A faithful copy is needed of the lines below from the one with "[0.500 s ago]" up to and including the one with "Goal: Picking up"; set it down with no pictures and no other lines.

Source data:
□ □ □
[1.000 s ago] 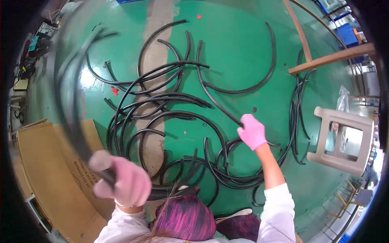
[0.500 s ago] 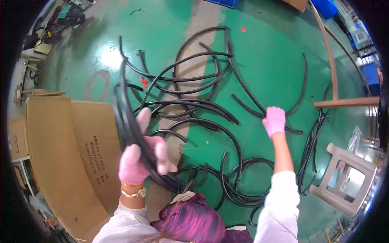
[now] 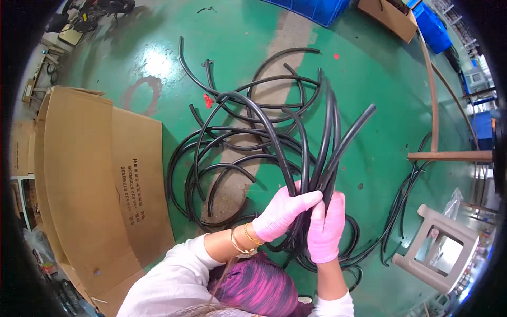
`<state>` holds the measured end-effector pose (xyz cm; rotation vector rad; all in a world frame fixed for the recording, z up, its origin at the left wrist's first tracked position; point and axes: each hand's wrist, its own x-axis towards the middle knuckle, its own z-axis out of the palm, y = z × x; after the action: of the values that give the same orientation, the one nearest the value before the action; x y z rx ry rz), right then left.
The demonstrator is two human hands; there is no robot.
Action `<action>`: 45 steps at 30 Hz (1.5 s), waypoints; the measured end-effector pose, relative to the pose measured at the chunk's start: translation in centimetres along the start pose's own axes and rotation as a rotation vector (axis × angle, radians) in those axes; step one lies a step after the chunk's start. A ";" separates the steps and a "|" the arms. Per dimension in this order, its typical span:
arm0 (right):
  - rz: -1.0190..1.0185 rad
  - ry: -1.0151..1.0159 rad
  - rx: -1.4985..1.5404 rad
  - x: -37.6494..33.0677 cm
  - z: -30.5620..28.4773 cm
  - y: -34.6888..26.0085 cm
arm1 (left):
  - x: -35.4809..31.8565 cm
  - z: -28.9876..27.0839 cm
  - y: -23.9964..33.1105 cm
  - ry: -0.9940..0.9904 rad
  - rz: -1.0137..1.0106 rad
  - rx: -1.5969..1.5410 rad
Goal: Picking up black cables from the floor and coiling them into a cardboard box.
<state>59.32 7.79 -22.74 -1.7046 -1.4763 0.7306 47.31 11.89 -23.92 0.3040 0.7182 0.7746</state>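
Observation:
Both hands wear pink gloves and meet low in the middle, just above my lap. My left hand [image 3: 282, 210] is wrapped round a bundle of black rubber hoses [image 3: 317, 177]. Right beside it, my right hand [image 3: 326, 227] grips the same bundle, thumb against the hoses. Several hose ends fan out upward from my hands, and the lower part hangs down behind them. More loose black hoses [image 3: 198, 158] lie curved and crossed on the green floor beyond my left hand. Coiled hoses [image 3: 349, 253] lie below and right of my right hand.
A large open cardboard box [image 3: 140, 179] stands at left. A beige plastic stool [image 3: 438, 248] is at lower right, near long thin hoses [image 3: 404, 201] and a wooden frame [image 3: 449, 156]. A blue crate [image 3: 317, 10] and a small cardboard box [image 3: 388, 18] stand at the far side.
My left hand has swung rightward with its hoses. My right hand has come back from the floor and joined it; the hoses are now together in both hands.

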 end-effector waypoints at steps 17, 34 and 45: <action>0.590 -0.288 0.683 -2.4 -6.2 -1.2 | 4.1 -2.2 7.2 -0.462 1.001 1.475; 0.204 0.356 0.771 -8.4 -15.3 -1.4 | 17.2 -26.6 21.3 0.395 0.253 2.581; 0.190 0.216 0.730 -10.6 -14.8 2.1 | 15.2 -24.6 18.1 -0.093 0.254 2.618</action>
<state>70.75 -5.30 -16.84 -1.3007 -0.7598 0.9988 28.34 35.23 -39.96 2.7405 1.2086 -0.4888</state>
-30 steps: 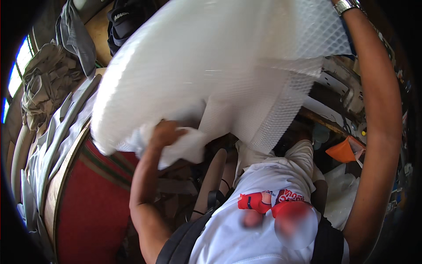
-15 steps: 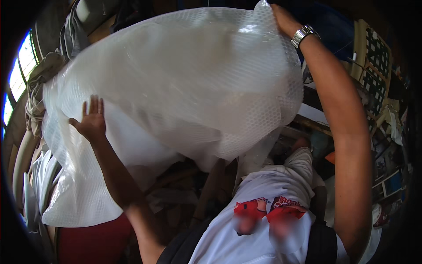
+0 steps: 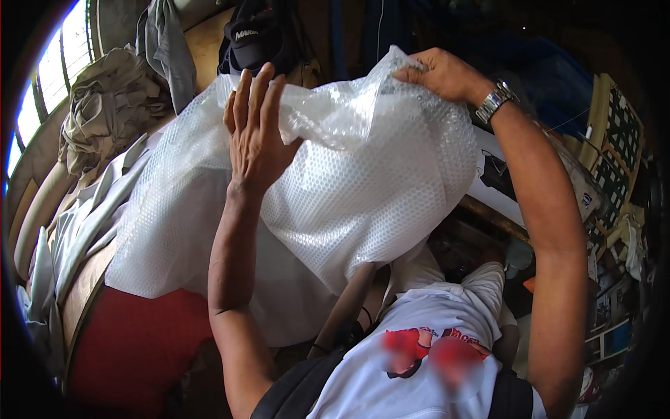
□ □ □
**ANSWER FOR THIS EXERCISE:**
[0.500 s ago] 
[now] 
`<state>` holds the measured end-effector pose (xyz cm; rotation vector rad; all in a world frame fixed for the recording, z up, its origin at the left wrist's first tracked position; point and axes: each hand's wrist, its own x-axis towards the middle knuckle, its own z-axis out of the palm, y = z × x; after the action: of the values that give the same orientation, the one nearest the value before the action; x y z rx ry rz), right then left.
The demonstrator is two human hands; there is no robot.
Action `<action>`: 45 steps at 30 Hz (1.5 s), waypoints; the measured end-effector pose, relative to the pose measured at the chunk's start: translation in centimetres along the start pose's own axes and rotation as a rotation vector (axis × angle, radians) in those axes; step one lies a step after the chunk's start. A ";" separates the steps and a "|" the arms. Per dimension in this order, its typical span:
arm0 (right):
  - rz: -1.0190..1.0185 rad
  - ry: -1.0151..1.0159 rad
  - rx: -1.4985..1.5404 rad
  - x: -37.6494..33.0677 cm
  - z: -30.5620..28.4773 cm
  - y: -34.6888..26.0085 cm
arm1 (left):
  - x: -35.4809..31.8565 cm
  - z: -28.9876..27.0839 cm
  - y: -23.9964..33.1105 cm
  - ry: -0.9940..0.9904 rad
  - rz: -1.0137..1.0106 rad
  - rx: -1.5969..1.5410 rad
Goal: Picking up black cables from the floor and coiling them into a cardboard box.

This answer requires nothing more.